At present, DR severity is quantified using feature-based, structured grading of color images of the retina, referred to as fundus images, and allows the designation of an eye to a category on the Early Treatment Diabetic Retinopathy Study (ETDRS) DR severity scale (DRSS), which was defined and refined through the 1970s and 1980s and is still widely used today (30). From a clinical perspective, the DRSS is complicated and not intuitive; there are at least 12 distinct steps, each with discrete sub-levels. Simplified, however, the DRSS can be used to classify eyes into one of two clinically relevant DR categories: eyes with nonproliferative DR (NPDR; Figure 5) and those with proliferative DR (PDR; Figure 6).
The pathologic changes underlying DR lead to visual impairment through three inter-related mechanisms. First, retinal nonperfusion (Figure 6) leading to ischemia can directly impair retinal function. In response to local ischemia and breakdown of the blood-retinal barrier, a local inflammatory response is mounted that includes upregulation of multiple cytokines, including vascular endothelial growth factor-A (VEGF). Elevated levels of VEGF then directly contribute to visual impairment through two additional pathologic processes related to an aberrant wound-healing response. First, pathologic levels of VEGF further impair normal retinal vascular integrity, leading to breakdown of the blood-retinal barrier and exudation into the retina of fluid, lipids, and proteins that are normally contained intravascularly. This process leads to retinal thickening, referred to as diabetes-related macular edema (DME) (Figure 6), and dysfunction of the neuronal signaling needed for optimal visual function. Second, pathologic levels of VEGF can drive abnormal angiogenesis (the development of new blood vessels), a process termed PDR. These pathologic new vessels classically sprout from retinal veins and extend into the vitreous cavity along the collagen network composing the optically clear vitreous gel. At first, these vessels are isolated, but over time they recruit fibrotic components. These friable vessels can bleed into the vitreous cavity causing vitreous hemorrhage, and the fibrotic components can contract and cause retinal detachment (Figure 7).

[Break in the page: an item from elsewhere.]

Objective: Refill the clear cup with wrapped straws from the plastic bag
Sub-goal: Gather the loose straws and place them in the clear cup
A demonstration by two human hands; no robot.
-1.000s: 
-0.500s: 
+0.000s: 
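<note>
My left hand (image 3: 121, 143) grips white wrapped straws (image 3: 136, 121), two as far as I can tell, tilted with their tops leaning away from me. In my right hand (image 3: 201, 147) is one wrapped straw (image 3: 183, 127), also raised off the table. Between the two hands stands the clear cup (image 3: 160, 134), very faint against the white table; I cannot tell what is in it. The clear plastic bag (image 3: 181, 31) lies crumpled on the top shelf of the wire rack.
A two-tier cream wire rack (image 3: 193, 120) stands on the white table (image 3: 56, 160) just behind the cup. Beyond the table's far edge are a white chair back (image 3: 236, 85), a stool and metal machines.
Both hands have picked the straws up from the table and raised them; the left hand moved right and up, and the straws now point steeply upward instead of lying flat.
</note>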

Imaging in the Management of DR
Although the retina can be visualized directly using specific lenses in combination with an appropriate light source, management decisions often rely heavily on the use of exceptionally sensitive imaging techniques, so DR management often employs multimodal imaging.
Noninvasive OCT is a cornerstone of DME management and is used to confirm the presence of DME, quantify retinal thickness, and evaluate the effectiveness of intervention. Patients with any DR typically undergo OCT imaging at most, if not all, clinic encounters. In addition, OCT can be used to visualize individual retinal layers, which can be a helpful prognostic tool.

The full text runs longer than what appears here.